There are apps for every subject area that can be easily accessed on Android devices thanks to iTooch. For math and ELA, teachers and families can choose from apps for students in third through eighth grade, including iTooch 6th Grade Math and iTooch 4th Grade Language Arts. Free to download, these apps let you choose to purchase individual chapters as study materials.
One of my favorite iPad apps is also available for Android tablets. Pic Collage is a wonderful tool for children to create posters and tell their own stories. Students can add text and pictures to their screen to make a creative writing piece come to life or create a storyboard for putting events in a book into a sequence.
TapToLearn also has some fantastic free apps that cover both math and ELA skills. Math vs. Zombies is an engaging math fluency app, and Spelling Hero is the perfect tool to prepare students for a spelling bee. Both of these games are sure to grab the attention of elementary and middle school students.
Documentaries and Current Events
Tablets are great for streaming video, and there are lots of apps you can use in your classroom or recommend for parents to try out at home. Discovery Channel has a comprehensive app that lets users check out clips and full episodes of popular television shows. You're sure to find a video that connects to a social studies or science topic you're covering in class.
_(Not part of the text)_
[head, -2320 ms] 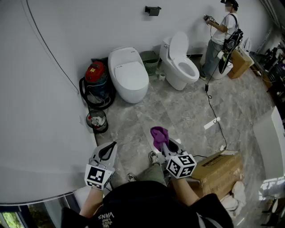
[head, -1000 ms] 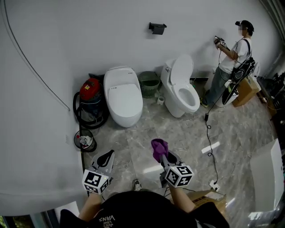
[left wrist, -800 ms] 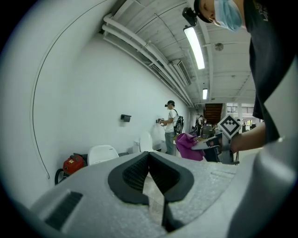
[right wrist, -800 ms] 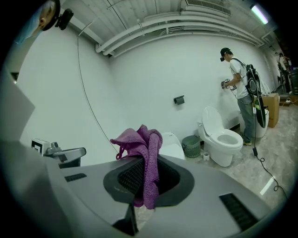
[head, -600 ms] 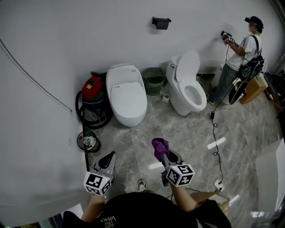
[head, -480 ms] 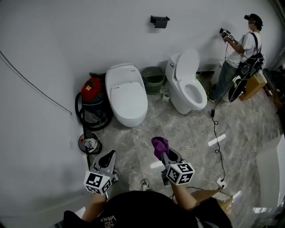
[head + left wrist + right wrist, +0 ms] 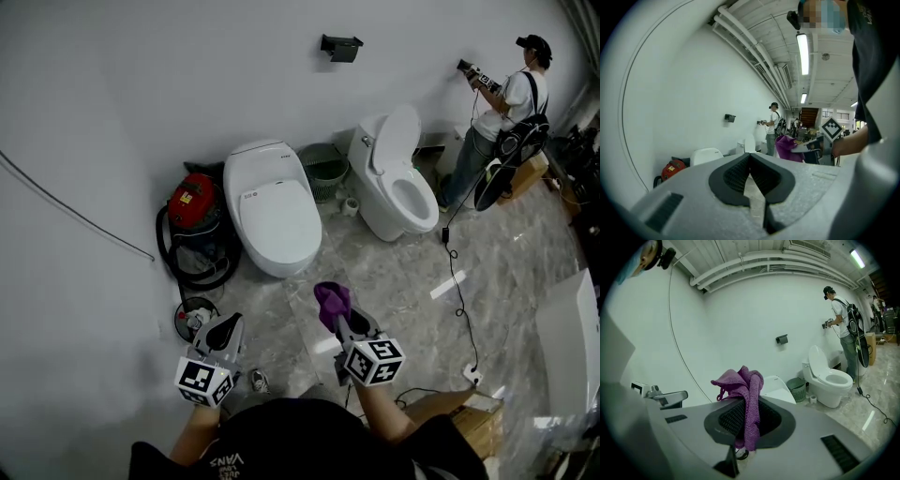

Another great resource for high-quality video is the Smithsonian Channel. With its rotating selection of content, you can keep checking back to see if there is a video that will hook students during a lesson you're planning.
To bring current events into your classroom, there are plenty of great choices for accessing videos that will give your students a window onto the world. If you saw a clip on a news program the night before class that you want to share with students, you can view clips from the previous day (along with up-to-date content) from NBC Nightly News or ABC News. Teachers and students can also stream video from CNN and the New York Times to support students who might need extra help reading text about events affecting the world around them.
Have you used an Android device in your classroom? What are some of your favorite apps for streaming video content, supporting students in math, or helping them succeed in ELA?